Korean Firms Dispute Inclusion on Open USD Partner List

Samsung, Dunamu, Shinhan Financial Group and K Bank say they did not give formal approval to be listed among Open USD’s more than 140 partners.
Samsung Electronics, Dunamu, Shinhan Financial Group and K Bank say they did not formally agree to join Open USD, despite appearing on the stablecoin consortium’s partner list of more than 140 organizations. The companies described any contact as preliminary or under consideration rather than a confirmed commitment.

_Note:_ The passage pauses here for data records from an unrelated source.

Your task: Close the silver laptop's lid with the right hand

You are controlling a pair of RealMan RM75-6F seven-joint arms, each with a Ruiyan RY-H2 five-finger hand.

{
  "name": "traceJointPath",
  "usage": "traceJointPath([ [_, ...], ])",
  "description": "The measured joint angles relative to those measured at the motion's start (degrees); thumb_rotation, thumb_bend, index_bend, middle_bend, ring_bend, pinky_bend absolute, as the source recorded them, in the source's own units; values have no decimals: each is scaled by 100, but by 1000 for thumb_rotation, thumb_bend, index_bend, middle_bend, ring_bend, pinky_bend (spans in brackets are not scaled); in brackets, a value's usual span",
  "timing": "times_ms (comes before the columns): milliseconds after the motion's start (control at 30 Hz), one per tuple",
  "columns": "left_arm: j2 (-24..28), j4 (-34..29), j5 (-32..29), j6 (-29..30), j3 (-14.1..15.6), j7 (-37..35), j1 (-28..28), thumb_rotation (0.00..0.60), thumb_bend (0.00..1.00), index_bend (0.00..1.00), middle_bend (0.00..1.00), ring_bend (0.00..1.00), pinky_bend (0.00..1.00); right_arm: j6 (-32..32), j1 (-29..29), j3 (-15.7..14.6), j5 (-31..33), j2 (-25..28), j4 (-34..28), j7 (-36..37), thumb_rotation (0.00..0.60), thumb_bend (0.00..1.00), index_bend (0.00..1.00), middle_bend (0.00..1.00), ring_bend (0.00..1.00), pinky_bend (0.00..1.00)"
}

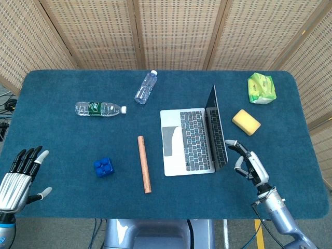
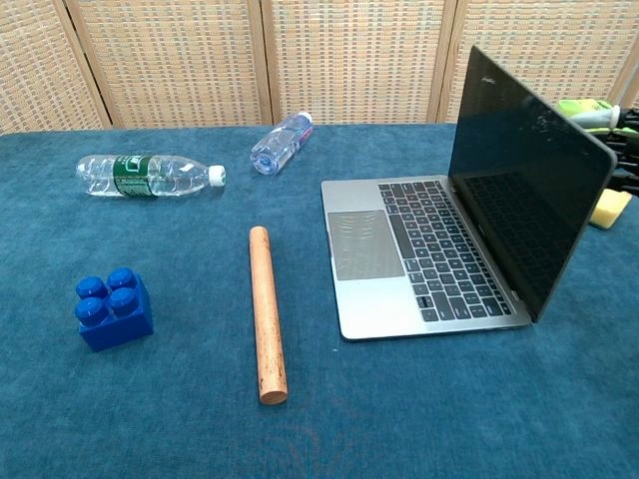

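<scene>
Silver laptop (image 1: 189, 141) open, hinge on right, lid (image 2: 524, 175) upright, right hand (image 1: 249, 165) beside.

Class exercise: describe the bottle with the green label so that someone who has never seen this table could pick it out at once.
On the blue table, look to the far left, well away from the silver laptop. Two clear plastic bottles lie on their sides there; the one you want is the bottle with the green label, further left and nearer. Its neighbour, the small bottle, has no green band.

laptop (image 2: 424, 254): matt silver metal, glossy blk screen
table (image 1: 62, 155): blue felt-like cloth
rod (image 2: 266, 311): smooth wood
bottles (image 2: 150, 174): clear plastic
</scene>
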Motion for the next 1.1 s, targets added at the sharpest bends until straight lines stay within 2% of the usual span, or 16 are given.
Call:
traceJointPath([
  [1100,2,13,32,14,28,-25,-2,600,65,0,0,0,0,-335,374,-238,-175,-225,-596,-844,600,1000,207,213,114,128],
])
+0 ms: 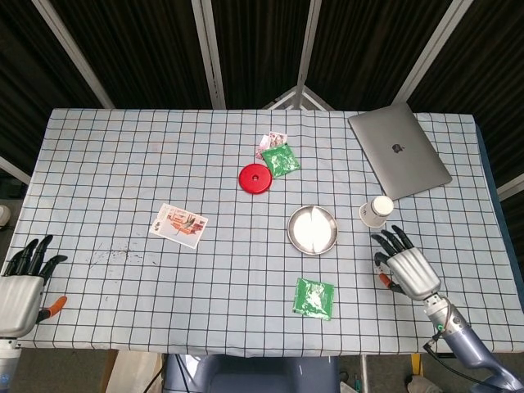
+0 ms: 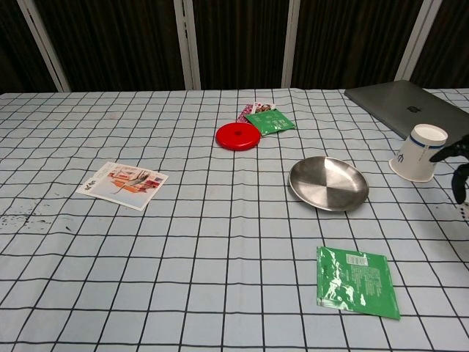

Samsung Electronics told Open Standard there had been no official consultation and that it did not know what role, if any, it would play in the consortium. Dunamu, Shinhan Financial Group and K Bank indicated they were asked whether they were interested and replied they would review the matter but did not give formal permission to be included. An unnamed company official said the firm learned of its listing through domestic media and had only indicated it would consider participation if the project advanced.
Open Standard unveiled Open USD on June 30, presenting it as a shared stablecoin for cross-border money movement and listing more than 140 participating businesses across payments, banking, technology and crypto. The launch materials named companies including Visa, Mastercard, BlackRock, Google, Coinbase, Stripe and Bybit alongside several Korean financial institutions.
Open USD is designed to allow free minting and redemption, use shared-reserve economics and employ collaborative governance managed through the Open Standard. The reported discrepancy concerns whether some companies were presented as confirmed partners before they provided explicit consent or clarified their roles.
At the time of writing, neither Open Standard nor the Korean firms had issued separate public statements addressing the discrepancy. The firms’ responses have raised questions about how the consortium’s partner list was compiled and communicated during the launch.